# L'effet soft du bracelet



## knight2000 (23 Septembre 2017)

Bonjour à tous !

Voilà 4 mois que je possède une série 2 Nike Edition, bracelet blanc. Je la porte tous les jours, appréciant grandement ses fonctionnalités de notifications et suivi santé.

J'ai remarqué il y a quelques semaines que l'effet soft du bracelet s'était bien estompé, le côté un peu "peau de pêche" qui était agréable au touché a disparu, le bracelet est devenu lisse.

Mon utilisation de l'AW est des plus classiques : natation principalement.

Avez-vous constaté une dégradation similaire avec les vôtres ?

Merci pour vos retours


----------



## Brand72 (23 Septembre 2017)

Salut Knight !
Je te confirme, j'ai une AW série 0 depuis Janvier 2015 avec un bracelet sport noir, et quelques mois après l'effet peau de pêche était inexistant !( Et je ne fais pas de natation).
Donc oui je te confirme qu'il y a des dégradations similaires - si ce n'est chez tout le monde - car même ma petite-amie qui a une AW avec bracelet sport blanc, son bracelet est tout aussi lisse :-/


----------



## robertodino (23 Septembre 2017)

Oui, ça se dégrade assez rapidement. Ça a aussi tendance à prendre la teinte des habits que l’on porte et qui peuvent décolorer.


----------



## knight2000 (23 Septembre 2017)

Merci pour ces précisions. C'est pas très rassurant, surtout quand on voit le prix de l'objet voire des bracelets seuls...

Pour votre info, j'ai téléphoné au service client ce matin, ils n'ont à priori aucun dossier de ce type enregistré chez eux, mais ils m'ont tout de même conseillé de passer en Apple Store pour faire constater l'état du bracelet et demander un changement de celui-ci.

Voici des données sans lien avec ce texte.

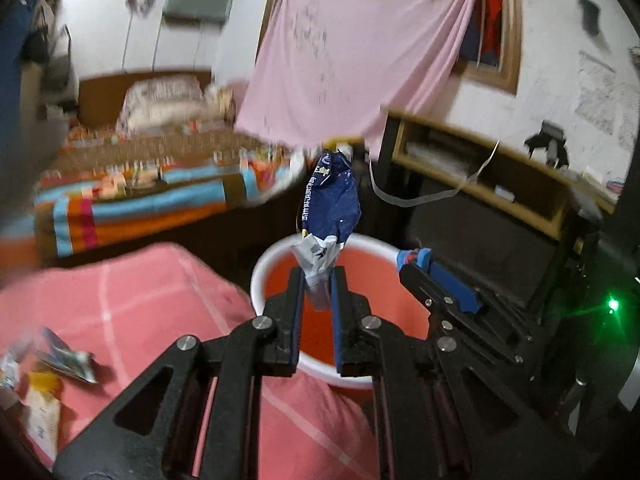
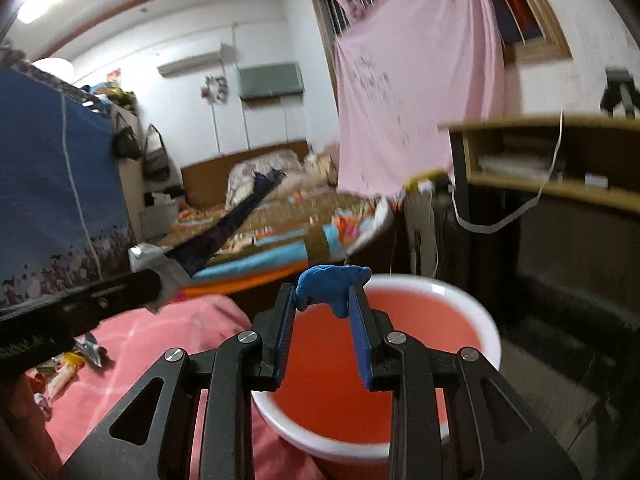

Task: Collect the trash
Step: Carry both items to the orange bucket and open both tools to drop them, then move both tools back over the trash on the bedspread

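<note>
My left gripper (image 1: pixel 318 272) is shut on the white lower end of a dark blue snack wrapper (image 1: pixel 332 196), which stands upright above the far rim of a red bucket with a white rim (image 1: pixel 256 280). My right gripper (image 2: pixel 322 290) is shut on a small crumpled blue scrap (image 2: pixel 332 280) over the same bucket (image 2: pixel 484 320). In the left wrist view the right gripper (image 1: pixel 416 258) reaches in from the right over the bucket's edge. In the right wrist view the left gripper (image 2: pixel 156 280) comes in from the left with the wrapper (image 2: pixel 224 232) sticking out.
The bucket stands beside pink bedding (image 1: pixel 140 300) that carries several loose wrappers (image 1: pixel 64 356) at the left. A dark desk with a wooden shelf (image 1: pixel 480 184) stands right of the bucket. A bed with a striped blanket (image 1: pixel 140 200) and a hanging pink sheet (image 1: pixel 360 60) lie beyond.
</note>
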`<state>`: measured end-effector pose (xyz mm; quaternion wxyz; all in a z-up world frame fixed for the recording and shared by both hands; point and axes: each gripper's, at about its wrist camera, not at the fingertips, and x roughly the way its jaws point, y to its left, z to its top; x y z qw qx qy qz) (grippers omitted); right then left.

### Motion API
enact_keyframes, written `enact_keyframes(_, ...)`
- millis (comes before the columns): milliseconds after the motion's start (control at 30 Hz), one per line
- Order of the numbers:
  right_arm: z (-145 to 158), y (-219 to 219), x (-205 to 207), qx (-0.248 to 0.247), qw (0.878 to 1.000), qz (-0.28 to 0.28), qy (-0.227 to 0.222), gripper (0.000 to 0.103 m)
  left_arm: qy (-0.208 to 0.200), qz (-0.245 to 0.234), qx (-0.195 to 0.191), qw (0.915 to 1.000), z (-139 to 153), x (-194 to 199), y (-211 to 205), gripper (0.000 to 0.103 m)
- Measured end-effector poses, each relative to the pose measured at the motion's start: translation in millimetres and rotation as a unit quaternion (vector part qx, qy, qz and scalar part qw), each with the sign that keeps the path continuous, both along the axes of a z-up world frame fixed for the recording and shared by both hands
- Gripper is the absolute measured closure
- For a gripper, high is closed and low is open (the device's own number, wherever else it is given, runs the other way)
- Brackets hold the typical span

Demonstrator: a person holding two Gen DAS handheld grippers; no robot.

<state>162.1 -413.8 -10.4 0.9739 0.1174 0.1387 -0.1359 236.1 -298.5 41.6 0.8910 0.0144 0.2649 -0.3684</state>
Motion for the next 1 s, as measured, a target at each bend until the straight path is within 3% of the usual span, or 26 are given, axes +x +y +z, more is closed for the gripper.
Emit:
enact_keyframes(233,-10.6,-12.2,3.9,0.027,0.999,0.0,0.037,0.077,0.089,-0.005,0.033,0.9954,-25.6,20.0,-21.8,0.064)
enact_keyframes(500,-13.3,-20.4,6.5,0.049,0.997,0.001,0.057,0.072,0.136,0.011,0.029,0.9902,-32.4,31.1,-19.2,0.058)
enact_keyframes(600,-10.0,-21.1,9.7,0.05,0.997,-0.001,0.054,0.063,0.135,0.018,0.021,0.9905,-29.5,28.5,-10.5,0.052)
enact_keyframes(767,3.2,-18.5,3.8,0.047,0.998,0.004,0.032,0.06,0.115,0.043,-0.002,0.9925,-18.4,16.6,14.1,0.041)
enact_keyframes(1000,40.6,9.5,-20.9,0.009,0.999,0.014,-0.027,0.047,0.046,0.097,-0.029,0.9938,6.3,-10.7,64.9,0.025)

Ceci dit, je ne vais pas y aller tous les 4 mois non plus...

D'autres retours ?


----------



## fousfous (23 Septembre 2017)

Je viens de regarder sur le bout de bracelet que je n'utilise pas et qui est resté dans le boite, et à part un léger changement de couleur (ca doit être la propreté ca) il n'y a pas de différence au toucher.


----------



## knight2000 (23 Septembre 2017)

Pas de différence ? Bah zut alors, je suis tombé sur une mauvaise série de bracelet !
Moi il y a une différence !

Depuis combien de temps as-tu ton Apple Watch ?


----------



## fousfous (23 Septembre 2017)

knight2000 a dit:


> Pas de différence ? Bah zut alors, je suis tombé sur une mauvaise série de bracelet !
> Moi il y a une différence !
> 
> Depuis combien de temps as-tu ton Apple Watch ?

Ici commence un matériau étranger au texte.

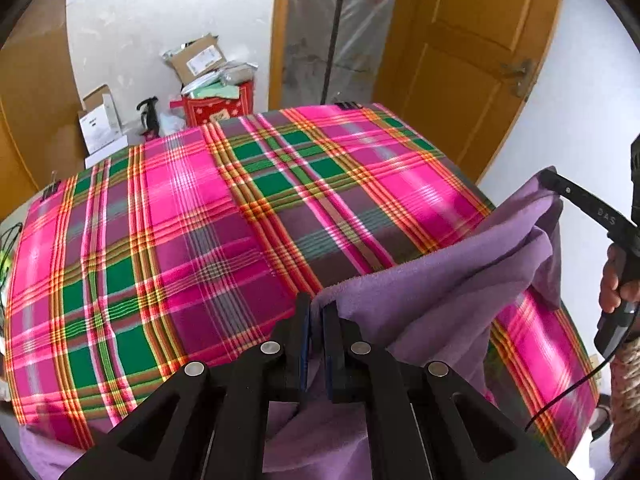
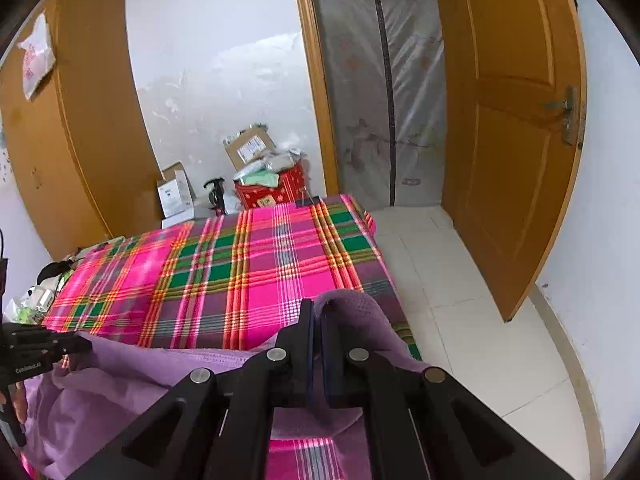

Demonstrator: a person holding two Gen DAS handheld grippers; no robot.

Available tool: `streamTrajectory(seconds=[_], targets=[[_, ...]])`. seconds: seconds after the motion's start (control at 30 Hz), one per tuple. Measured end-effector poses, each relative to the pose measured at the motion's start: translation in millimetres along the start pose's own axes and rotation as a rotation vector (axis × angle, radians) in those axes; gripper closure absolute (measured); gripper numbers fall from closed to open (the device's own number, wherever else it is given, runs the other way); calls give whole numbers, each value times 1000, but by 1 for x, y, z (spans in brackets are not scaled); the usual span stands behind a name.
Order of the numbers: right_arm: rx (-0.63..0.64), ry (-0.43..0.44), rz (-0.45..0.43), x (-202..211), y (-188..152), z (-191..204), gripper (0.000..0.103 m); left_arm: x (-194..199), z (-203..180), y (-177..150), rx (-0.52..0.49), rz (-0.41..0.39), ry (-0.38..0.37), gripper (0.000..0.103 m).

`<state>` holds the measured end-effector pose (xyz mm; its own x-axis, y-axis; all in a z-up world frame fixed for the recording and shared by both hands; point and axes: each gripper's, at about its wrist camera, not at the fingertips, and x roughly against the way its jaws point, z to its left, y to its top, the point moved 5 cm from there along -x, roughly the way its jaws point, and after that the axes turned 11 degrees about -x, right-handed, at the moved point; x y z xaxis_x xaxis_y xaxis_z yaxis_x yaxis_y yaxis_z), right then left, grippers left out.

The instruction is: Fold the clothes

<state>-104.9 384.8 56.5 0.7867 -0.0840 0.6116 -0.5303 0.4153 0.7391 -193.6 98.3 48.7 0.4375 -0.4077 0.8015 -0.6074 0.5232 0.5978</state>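
Left wrist: purple cloth (image 1: 440, 280) stretches sideways between both clamped tools.

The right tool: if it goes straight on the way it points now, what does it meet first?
Probably the plaid cover, just past the purple cloth that the right tool grips; depth is unclear.

plaid cloth (image 1: 240, 220), wooden door (image 2: 516, 120), red box (image 2: 276, 192)

— What carries everything?
— A table (image 1: 404, 120) under a pink, green and orange plaid cloth (image 1: 208, 216).
— And on the cloth?
— A purple garment (image 1: 432, 280), draped over its near edge.
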Motion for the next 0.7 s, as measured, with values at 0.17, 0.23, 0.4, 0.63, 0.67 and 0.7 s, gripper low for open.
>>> streamTrajectory(seconds=[0.17,0.23,0.4,0.63,0.67,0.7], targets=[[-25,6,41,-28,-3,-1,100,-18,10,-6,40,37,-37,97],[-31,-8,64,-34,-7,0,99,-20,12,-8,51,42,-55,96],[-24,-35,70,-32,-10,0,99,-5,16,-11,70,27,-89,86],[-35,-28,24,4,-19,-1,90,39,18,-30,48,-12,-5,82],[-41,-19,23,10,-21,-1,90,46,15,-36,41,-19,-7,82],[-48,-9,26,15,-26,0,90,51,10,-43,28,-20,-17,82]])
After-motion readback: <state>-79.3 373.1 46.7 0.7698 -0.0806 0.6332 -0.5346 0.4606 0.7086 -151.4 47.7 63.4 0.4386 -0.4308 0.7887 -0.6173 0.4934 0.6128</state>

Je l'ai depuis le 24 Avril 2015!
Mais après je ne le met pas en permanence, j'ai d'autres bracelets.
Après ca dépend si tu l'as beaucoup frotté (par exemple pour le laver)


----------



## knight2000 (23 Septembre 2017)

Non je ne l’ai pas plus frotté que ça. 
Après, j’ai un travail de bureau, il est donc possible que le frottement sur le mobilier l’ai un peu fragilisé du coup...


----------



## fousfous (23 Septembre 2017)

Bon après de toute façon il est normal qu’il y ai une usure, tout objet (surtout si on l’utilise souvent) s’use.


----------



## knight2000 (24 Septembre 2017)

Oui je suis d’accord avec toi. Mais après a peine 4 mois d’utilisation je trouve un peu léger que le bracelet se soit déjà « dégradé »


----------



## Vanton (24 Septembre 2017)

C’est pas vraiment une dégradation, tu fais bien de le mettre entre guillemets. Le bracelet fait toujours parfaitement son boulot. Et visuellement c’est assez indétectable. C’est vraiment au toucher qu’on sent une différence. 

J’ai acheté une Series 3 récemment et en effet en ouvrant la boite j’ai constaté que le bracelet Sport avait un côté peau de pêche que je n’ai plus du tout avec mes autres bracelets Sport.


----------



## knight2000 (26 Septembre 2017)

Je pense que c’est n’est pas nécessaire d’aller le faire changer en Apple Store, ça recommencera dans quelques mois... Usure classique donc dirons nous ?
Juste un peu déçu de ce côté là. 
Au passage, je me suis régalé à lire ton poste dans le sujet « Intérêt d’acheter l’ Apple Watch Série 3 ? »


----------



## Vanton (26 Septembre 2017)

Ah bon pourquoi ?  
Merci en tout cas


----------



## knight2000 (29 Septembre 2017)

Ta position un peu réfractaire à la Série 3 au regard de ta Série 0, puis comme tu le dis toi même "la magie opère", j'ai simplement adoré ton récit 

Au fait, qu'utilisez-vous pour nettoyer ce bracelet sport ?


----------



## fousfous (29 Septembre 2017)

Moi j’utilise juste de l’eau et j’en frotte avec mes doigts et il est toujours bien bleu du coup


----------



## knight2000 (29 Septembre 2017)

Ok noté !


----------